You don’t need to be a graphic designer, visual artist, or marketing executive to understand the importance of design. As educators, part of the instructional design of our online platform is its aesthetic design. Can the student see all key elements at a glance? Does it engage the student? Is it clear? Does it look good? Are the images denotative, connotative, or symbolic? Yet there seems to be a divide–visually interesting and visually clear have been placed on a continuum instead of acting in collaboration.
I prefer visually interesting, seeing it as an inducement to engage students, which is why I clicked on the link to Shane Alexander Kelley’s Doctoral dissertation, Beauty in Online Learning Environments: A Quantitative Study on Student Engagement in Blended Courses, assuming it would prove my choices correct. I was wrong! Alexander Kelley demonstrates: “the usability of an online learning environment is more important than the “look” of that environment.”
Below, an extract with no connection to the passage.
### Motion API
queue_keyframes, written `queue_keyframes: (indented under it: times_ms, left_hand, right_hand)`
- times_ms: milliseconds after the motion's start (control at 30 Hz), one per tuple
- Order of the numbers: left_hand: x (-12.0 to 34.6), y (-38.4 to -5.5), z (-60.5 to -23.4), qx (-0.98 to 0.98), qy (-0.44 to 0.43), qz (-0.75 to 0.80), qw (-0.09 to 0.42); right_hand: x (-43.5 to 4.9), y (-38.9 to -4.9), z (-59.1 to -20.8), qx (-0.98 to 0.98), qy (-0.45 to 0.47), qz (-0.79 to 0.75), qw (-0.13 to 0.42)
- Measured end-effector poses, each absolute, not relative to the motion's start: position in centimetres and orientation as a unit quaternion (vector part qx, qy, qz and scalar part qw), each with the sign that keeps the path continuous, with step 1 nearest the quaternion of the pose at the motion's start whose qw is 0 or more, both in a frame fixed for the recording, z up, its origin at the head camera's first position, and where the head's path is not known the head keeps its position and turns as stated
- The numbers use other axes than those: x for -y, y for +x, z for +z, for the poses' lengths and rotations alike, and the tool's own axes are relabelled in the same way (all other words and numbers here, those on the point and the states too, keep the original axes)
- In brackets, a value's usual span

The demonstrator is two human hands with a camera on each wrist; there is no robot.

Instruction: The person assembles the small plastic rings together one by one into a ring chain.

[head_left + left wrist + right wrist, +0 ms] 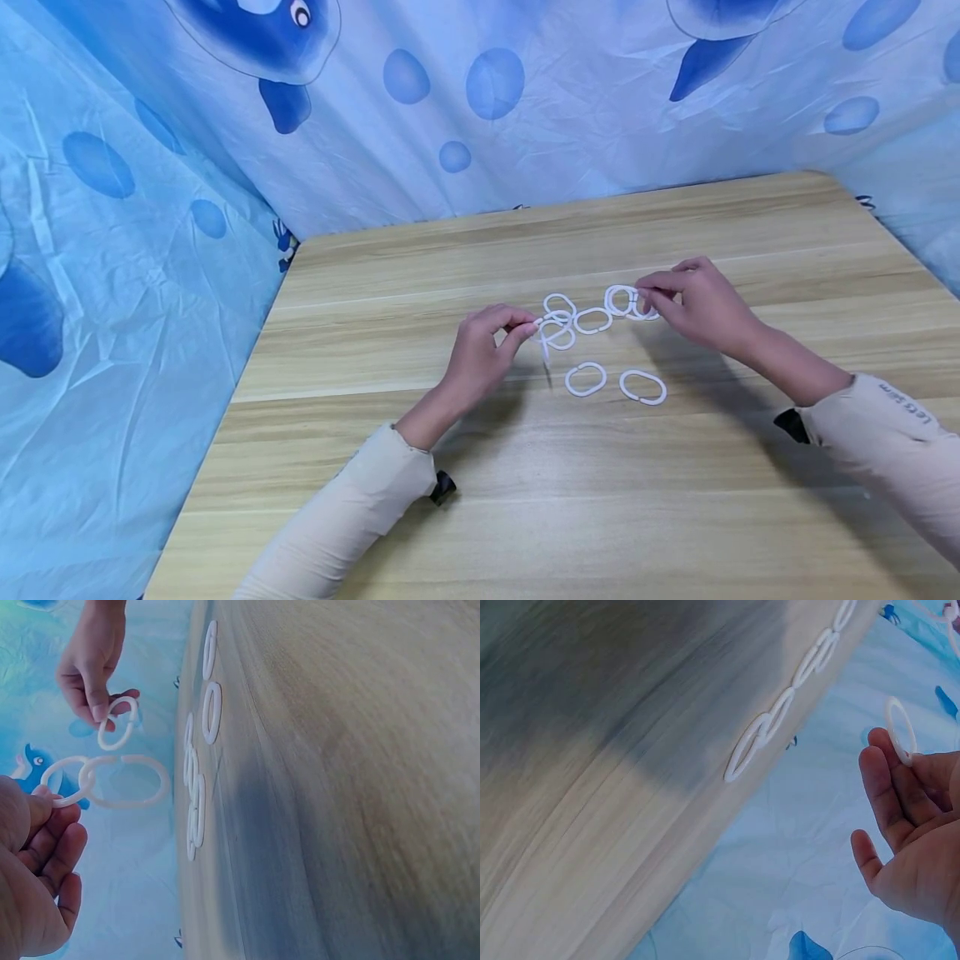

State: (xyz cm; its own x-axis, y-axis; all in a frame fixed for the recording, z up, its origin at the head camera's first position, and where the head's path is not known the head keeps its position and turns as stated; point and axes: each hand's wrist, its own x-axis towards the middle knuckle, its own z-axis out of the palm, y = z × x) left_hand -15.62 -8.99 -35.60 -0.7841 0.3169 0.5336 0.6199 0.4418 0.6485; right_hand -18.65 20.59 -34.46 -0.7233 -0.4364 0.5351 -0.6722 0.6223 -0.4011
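Note:
White oval plastic chain links with a small gap in the rim are handled here. My left hand (483, 346) pinches one link (71, 801) between thumb and forefinger. Hooked through it, a second link (127, 805) hangs in the air in the left wrist view. To the right, my right hand (701, 304) pinches a single link (913, 735) at its lower end, the other fingers loosely bent. The two held pieces are apart. In the head view, the held links partly overlap those lying on the table behind them.
Several links lie on the wooden table (600, 517), some overlapping in a row between the hands. Two separate links, a left one (588, 364) and a right one (642, 372), lie nearer me. A blue patterned curtain (360, 158) hangs behind and left of the table.

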Motion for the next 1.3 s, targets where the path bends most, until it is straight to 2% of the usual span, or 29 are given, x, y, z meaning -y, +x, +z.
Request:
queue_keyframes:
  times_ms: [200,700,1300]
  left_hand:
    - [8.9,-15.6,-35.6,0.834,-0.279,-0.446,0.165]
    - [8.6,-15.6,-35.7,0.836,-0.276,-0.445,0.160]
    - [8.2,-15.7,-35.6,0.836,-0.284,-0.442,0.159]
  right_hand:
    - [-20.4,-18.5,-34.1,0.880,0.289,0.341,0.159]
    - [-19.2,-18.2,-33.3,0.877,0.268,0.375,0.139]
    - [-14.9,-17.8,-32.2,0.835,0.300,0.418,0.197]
Alexander Kelley’s research raises many questions.
- Does the look of an environment impact on its usability?
- Do aesthetics impact engagement?
- How do we ensure our learning environments are usable?
- How do students know a technology is usable if they are not encouraged to use it?
- Is there a point where visual design equals pedagogical design?
- How can Kelley’s work inform our practice?
Katrina Cutcliffe
To quote at length from his findings:
“The finding that expressive aesthetics do not significantly increase student engagement also holds potential benefits for improving student-technology interaction. Academic leaders suggest that discipline and self-regulation are key qualities for students in online education. Rather than desiring to encounter the most innovative online learning tools, students are more interested in clearly understanding the expectations for the technology used within a course. This desire for “just the basics” corresponds well with HCI research into online environments. Through studying Expectancy Disconfirmation Theory (EDT) and the Technology Acceptance Model (TAM), it is apparent that if the online environment facilitates self-regulation and is perceived as useful, users will be satisfied and continue to use that system. Usability, not aesthetics, seems to be the appropriate focal point of online environment design.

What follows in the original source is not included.